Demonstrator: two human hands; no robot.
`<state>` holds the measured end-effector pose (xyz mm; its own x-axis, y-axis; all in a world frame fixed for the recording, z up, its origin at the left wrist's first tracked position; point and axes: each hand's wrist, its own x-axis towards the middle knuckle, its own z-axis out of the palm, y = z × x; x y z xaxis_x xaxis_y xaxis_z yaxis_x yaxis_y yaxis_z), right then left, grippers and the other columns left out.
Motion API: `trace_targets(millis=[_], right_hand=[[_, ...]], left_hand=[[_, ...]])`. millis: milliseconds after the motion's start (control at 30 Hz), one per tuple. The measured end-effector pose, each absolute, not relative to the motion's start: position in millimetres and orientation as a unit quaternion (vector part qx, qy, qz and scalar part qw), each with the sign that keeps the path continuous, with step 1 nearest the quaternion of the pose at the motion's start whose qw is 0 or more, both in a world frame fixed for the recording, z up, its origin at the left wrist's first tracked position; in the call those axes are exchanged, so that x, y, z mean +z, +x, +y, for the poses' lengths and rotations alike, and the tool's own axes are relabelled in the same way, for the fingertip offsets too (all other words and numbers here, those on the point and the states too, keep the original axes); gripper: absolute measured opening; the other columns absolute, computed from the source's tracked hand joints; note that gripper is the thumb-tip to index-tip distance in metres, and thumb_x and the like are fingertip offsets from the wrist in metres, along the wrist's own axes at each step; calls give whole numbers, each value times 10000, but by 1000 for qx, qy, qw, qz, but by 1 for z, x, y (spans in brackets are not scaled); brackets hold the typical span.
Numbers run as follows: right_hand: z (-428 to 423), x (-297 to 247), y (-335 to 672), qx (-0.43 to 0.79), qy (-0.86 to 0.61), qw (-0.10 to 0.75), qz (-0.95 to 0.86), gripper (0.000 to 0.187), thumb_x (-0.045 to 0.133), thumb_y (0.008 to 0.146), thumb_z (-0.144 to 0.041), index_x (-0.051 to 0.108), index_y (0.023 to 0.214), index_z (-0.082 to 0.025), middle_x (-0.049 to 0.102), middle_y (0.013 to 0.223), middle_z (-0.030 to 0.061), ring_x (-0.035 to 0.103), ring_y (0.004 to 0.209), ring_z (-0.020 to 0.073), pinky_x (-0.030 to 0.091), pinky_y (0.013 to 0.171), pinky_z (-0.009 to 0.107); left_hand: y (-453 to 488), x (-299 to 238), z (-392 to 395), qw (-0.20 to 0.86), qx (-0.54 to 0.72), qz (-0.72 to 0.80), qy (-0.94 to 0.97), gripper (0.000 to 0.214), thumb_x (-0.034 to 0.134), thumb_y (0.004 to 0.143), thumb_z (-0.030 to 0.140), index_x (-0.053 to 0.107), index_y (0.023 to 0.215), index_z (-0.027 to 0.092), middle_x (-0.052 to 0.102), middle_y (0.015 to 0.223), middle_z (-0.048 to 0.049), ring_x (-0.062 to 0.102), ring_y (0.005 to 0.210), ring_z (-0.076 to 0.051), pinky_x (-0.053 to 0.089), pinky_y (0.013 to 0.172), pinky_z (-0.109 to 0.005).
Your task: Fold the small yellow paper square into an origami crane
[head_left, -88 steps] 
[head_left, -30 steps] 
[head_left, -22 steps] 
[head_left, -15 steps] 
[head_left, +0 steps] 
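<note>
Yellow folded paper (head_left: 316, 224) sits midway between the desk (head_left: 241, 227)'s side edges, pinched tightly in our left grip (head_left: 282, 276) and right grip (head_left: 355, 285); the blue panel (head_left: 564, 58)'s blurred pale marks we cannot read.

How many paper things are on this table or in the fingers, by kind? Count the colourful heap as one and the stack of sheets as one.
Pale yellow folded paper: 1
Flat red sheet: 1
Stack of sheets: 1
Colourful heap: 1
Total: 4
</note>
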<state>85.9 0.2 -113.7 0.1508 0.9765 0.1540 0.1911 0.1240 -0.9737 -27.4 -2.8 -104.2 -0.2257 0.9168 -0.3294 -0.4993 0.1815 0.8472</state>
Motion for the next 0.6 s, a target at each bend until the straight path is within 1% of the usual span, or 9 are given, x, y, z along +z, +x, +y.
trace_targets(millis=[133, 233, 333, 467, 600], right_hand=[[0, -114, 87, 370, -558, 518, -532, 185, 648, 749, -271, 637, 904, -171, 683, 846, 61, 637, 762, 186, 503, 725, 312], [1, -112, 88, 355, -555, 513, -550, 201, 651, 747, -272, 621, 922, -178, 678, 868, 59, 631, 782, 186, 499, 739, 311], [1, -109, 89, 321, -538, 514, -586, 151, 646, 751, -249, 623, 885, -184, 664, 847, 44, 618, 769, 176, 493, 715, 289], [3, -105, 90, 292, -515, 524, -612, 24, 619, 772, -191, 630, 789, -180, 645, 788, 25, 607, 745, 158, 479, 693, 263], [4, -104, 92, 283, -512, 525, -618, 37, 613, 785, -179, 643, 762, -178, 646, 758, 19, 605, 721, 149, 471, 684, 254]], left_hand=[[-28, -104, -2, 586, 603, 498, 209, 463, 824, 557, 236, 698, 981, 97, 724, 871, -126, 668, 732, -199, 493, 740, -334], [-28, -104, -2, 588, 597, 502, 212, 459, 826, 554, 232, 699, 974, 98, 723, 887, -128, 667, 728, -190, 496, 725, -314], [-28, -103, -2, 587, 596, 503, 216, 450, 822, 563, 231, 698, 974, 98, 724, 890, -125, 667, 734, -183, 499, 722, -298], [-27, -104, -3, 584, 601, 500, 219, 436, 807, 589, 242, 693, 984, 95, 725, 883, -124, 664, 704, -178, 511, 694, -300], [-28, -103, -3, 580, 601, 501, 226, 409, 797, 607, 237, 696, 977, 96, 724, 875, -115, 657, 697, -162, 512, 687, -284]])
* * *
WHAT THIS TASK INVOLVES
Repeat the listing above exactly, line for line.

RESPONSE TO THIS EXERCISE
Demonstrator: two human hands; no robot.
`<state>` holds the measured end-effector pose (xyz mm; its own x-axis, y-axis; all in a world frame fixed for the recording, z up, its origin at the left wrist's first tracked position; point and axes: each hand's wrist, its own x-axis towards the middle knuckle, its own z-axis out of the palm, y = z × x; x y z xaxis_x xaxis_y xaxis_z yaxis_x yaxis_y yaxis_z), right then left, grippers and the other columns left out.
Motion API: `trace_targets(millis=[_], right_hand=[[_, ...]], left_hand=[[_, ...]])`. millis: milliseconds after the motion's start (control at 30 Hz), one per tuple. The measured end-effector pose, each absolute, not relative to the motion's start: position in millimetres and orientation as a unit quaternion (vector part qx, qy, qz and scalar part qw), each with the sign that keeps the path continuous, with step 1 nearest the quaternion of the pose at the motion's start whose qw is 0 or more, both in a world frame fixed for the recording, z up, its origin at the left wrist's first tracked position; in the call those axes are exchanged, so that x, y, z mean +z, +x, +y, for the poses' lengths and rotations alike, and the tool's own axes are relabelled in the same way, for the fingertip offsets too (all other words and numbers here, those on the point and the states too, keep the original axes); gripper: absolute measured opening; the other columns absolute, computed from the source's tracked hand joints; note that gripper is the thumb-tip to index-tip distance in metres, and thumb_x and the like are fingertip offsets from the wrist in metres, along the wrist's own axes at each step; calls give whole numbers, each value times 10000, but by 1000 for qx, qy, qw, qz, but by 1 for z, x, y (spans in brackets are not scaled); brackets hold the typical span.
Numbers run as follows: right_hand: z (-428 to 423), x (-297 to 247), y (-335 to 672), qx (-0.43 to 0.79), qy (-0.86 to 0.61), qw (-0.10 to 0.75), qz (-0.95 to 0.86), gripper (0.000 to 0.187), thumb_x (-0.045 to 0.133), thumb_y (0.008 to 0.146), thumb_z (-0.144 to 0.041), index_x (-0.051 to 0.108), index_y (0.023 to 0.214), index_z (-0.082 to 0.025), middle_x (-0.049 to 0.102), middle_y (0.013 to 0.223), middle_z (-0.030 to 0.061), ring_x (-0.035 to 0.103), ring_y (0.004 to 0.209), ring_z (-0.020 to 0.073), pinky_x (-0.030 to 0.091), pinky_y (0.013 to 0.171), pinky_z (-0.009 to 0.107); left_hand: y (-453 to 488), x (-299 to 238), z (-392 to 395), qw (-0.20 to 0.86), qx (-0.54 to 0.72), qz (-0.72 to 0.80), qy (-0.94 to 0.97), gripper (0.000 to 0.214), thumb_x (-0.034 to 0.134), thumb_y (0.004 to 0.143), thumb_z (-0.030 to 0.140), index_x (-0.053 to 0.107), index_y (0.023 to 0.215), index_z (-0.027 to 0.092), middle_x (-0.052 to 0.102), middle_y (0.015 to 0.223), middle_z (-0.048 to 0.049), ring_x (-0.062 to 0.102), ring_y (0.005 to 0.210), ring_z (-0.076 to 0.051), pinky_x (-0.053 to 0.089), pinky_y (0.013 to 0.172), pinky_z (-0.109 to 0.005).
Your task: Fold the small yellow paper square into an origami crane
[head_left, -88 steps] 
[head_left, -30 steps] 
[head_left, -22 steps] 
[head_left, -15 steps] 
[head_left, +0 steps] 
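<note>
Yellow folded paper (head_left: 316, 224) sits midway between the desk (head_left: 241, 227)'s side edges, pinched tightly in our left grip (head_left: 282, 276) and right grip (head_left: 355, 285); the blue panel (head_left: 564, 58)'s blurred pale marks we cannot read.

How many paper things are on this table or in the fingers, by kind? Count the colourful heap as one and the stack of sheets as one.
Pale yellow folded paper: 1
Flat red sheet: 1
Stack of sheets: 1
Colourful heap: 1
Total: 4
</note>
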<state>85.9 0.2 -113.7 0.1508 0.9765 0.1540 0.1911 0.1240 -0.9737 -27.4 -2.8 -104.2 -0.2257 0.9168 -0.3294 -0.4993 0.1815 0.8472</state>
Motion for the next 0.6 s, a target at each bend until the straight path is within 1% of the usual span, or 9 are given, x, y, z along +z, +x, +y.
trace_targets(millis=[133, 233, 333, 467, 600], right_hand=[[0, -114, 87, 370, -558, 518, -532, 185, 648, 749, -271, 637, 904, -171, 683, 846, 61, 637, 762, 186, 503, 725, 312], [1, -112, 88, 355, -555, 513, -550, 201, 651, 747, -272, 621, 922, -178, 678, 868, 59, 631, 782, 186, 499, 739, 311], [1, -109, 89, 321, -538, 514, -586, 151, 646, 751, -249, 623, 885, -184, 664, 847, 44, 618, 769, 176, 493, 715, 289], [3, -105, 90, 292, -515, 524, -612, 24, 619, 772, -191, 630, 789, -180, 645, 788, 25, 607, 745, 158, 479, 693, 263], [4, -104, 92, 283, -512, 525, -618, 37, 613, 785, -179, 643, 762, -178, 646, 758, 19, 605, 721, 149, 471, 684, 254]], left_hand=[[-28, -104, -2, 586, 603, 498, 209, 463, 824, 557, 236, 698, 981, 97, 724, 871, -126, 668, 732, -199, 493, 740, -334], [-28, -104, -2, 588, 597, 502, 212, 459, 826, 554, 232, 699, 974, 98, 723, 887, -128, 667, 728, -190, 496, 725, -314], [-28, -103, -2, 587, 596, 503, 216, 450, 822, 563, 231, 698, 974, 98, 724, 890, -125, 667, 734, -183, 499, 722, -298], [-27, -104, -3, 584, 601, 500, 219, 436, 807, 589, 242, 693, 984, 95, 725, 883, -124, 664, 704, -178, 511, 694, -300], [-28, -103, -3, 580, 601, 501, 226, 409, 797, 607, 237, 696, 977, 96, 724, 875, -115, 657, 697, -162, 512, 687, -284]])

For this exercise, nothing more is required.